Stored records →
________________________________________
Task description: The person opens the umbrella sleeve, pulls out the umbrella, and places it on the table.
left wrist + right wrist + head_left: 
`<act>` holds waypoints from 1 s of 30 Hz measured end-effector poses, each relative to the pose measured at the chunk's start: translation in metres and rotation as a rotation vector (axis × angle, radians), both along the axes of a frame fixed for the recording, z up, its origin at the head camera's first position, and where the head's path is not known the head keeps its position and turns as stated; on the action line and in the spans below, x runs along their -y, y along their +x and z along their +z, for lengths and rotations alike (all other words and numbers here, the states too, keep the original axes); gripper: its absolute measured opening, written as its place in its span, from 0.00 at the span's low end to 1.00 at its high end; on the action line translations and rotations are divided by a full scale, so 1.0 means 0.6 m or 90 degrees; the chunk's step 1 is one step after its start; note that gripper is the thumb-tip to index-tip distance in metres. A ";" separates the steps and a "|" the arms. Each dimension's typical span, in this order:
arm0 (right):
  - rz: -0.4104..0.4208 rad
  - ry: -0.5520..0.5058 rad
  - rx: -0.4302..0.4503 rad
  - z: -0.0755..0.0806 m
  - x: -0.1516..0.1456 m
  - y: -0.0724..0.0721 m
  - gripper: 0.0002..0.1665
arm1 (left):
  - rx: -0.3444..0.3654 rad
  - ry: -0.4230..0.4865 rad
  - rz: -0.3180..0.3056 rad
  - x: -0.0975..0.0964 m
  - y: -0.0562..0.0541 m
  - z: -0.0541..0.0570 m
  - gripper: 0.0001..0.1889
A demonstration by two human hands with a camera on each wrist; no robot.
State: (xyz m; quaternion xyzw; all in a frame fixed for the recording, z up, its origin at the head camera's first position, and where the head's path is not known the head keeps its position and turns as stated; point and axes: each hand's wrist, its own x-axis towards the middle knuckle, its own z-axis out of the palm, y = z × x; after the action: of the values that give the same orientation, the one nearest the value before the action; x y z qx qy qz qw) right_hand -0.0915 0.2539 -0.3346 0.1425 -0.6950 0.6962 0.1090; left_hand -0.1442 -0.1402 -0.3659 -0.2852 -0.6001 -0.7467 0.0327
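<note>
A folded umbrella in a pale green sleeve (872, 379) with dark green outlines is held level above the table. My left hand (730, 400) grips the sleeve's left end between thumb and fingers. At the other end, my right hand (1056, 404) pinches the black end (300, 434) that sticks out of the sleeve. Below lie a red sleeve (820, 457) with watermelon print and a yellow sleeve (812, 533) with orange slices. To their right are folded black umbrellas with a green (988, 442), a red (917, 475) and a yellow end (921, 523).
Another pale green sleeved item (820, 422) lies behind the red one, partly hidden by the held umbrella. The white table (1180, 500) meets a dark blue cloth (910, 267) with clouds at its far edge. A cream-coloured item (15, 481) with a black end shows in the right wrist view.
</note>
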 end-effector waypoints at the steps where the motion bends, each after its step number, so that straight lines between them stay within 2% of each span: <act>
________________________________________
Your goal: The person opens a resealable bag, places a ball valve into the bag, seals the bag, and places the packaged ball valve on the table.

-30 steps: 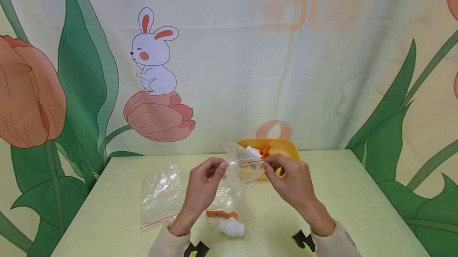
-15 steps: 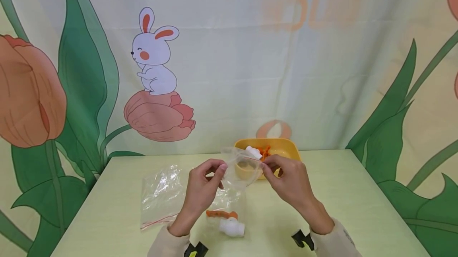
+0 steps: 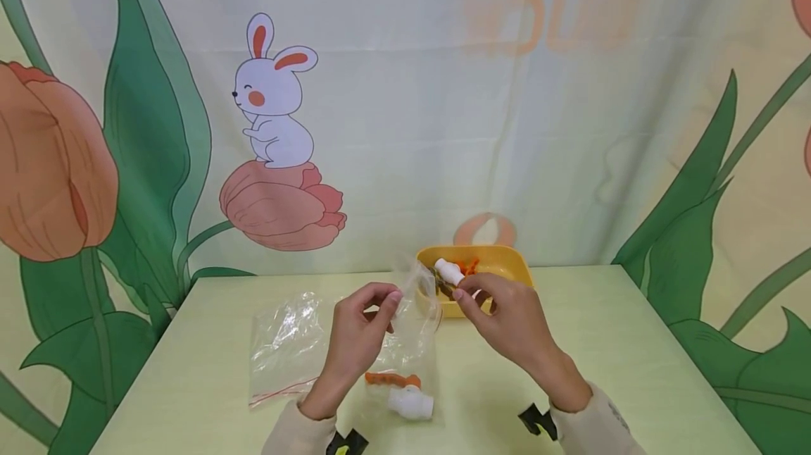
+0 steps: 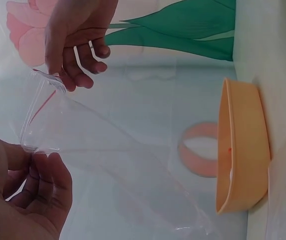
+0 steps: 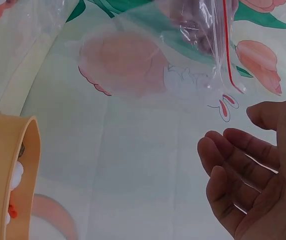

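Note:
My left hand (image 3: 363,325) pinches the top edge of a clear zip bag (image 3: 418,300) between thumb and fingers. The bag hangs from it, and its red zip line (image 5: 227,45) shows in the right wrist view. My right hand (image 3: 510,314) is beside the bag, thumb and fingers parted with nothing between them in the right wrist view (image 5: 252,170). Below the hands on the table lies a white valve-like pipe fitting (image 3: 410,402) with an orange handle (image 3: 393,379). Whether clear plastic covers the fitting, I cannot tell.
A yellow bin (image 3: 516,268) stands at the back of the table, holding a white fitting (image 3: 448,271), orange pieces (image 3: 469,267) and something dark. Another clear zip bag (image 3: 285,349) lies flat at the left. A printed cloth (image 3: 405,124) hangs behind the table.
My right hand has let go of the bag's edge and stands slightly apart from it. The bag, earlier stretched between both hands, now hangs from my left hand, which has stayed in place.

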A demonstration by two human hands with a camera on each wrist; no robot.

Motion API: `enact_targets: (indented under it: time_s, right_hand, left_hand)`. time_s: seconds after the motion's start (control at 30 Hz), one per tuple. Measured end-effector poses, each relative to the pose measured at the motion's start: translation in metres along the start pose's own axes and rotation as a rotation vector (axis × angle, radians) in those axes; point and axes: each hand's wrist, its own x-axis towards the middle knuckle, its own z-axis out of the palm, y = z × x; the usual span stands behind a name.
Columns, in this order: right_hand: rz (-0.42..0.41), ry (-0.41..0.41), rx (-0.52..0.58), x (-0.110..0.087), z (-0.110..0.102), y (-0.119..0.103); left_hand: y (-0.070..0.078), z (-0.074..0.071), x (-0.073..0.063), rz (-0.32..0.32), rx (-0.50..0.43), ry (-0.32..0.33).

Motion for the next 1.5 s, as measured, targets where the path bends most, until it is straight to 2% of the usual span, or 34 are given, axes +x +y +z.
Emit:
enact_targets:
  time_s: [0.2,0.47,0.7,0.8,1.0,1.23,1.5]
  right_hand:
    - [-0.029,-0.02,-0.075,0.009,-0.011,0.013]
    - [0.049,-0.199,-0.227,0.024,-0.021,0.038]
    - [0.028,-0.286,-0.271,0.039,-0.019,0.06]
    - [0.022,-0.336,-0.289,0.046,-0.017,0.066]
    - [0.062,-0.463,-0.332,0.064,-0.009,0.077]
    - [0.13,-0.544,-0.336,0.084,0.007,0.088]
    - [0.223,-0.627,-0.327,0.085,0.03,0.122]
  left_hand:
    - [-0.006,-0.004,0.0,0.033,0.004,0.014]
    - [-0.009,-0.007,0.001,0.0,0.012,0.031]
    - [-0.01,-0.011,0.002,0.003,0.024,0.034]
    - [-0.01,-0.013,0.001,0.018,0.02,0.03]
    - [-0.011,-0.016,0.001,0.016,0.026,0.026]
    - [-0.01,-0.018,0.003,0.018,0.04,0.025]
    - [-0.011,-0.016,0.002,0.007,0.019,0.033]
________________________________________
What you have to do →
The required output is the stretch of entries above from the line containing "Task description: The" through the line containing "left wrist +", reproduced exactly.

Expected answer →
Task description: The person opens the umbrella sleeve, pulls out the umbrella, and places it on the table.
left wrist + right wrist + head_left: 

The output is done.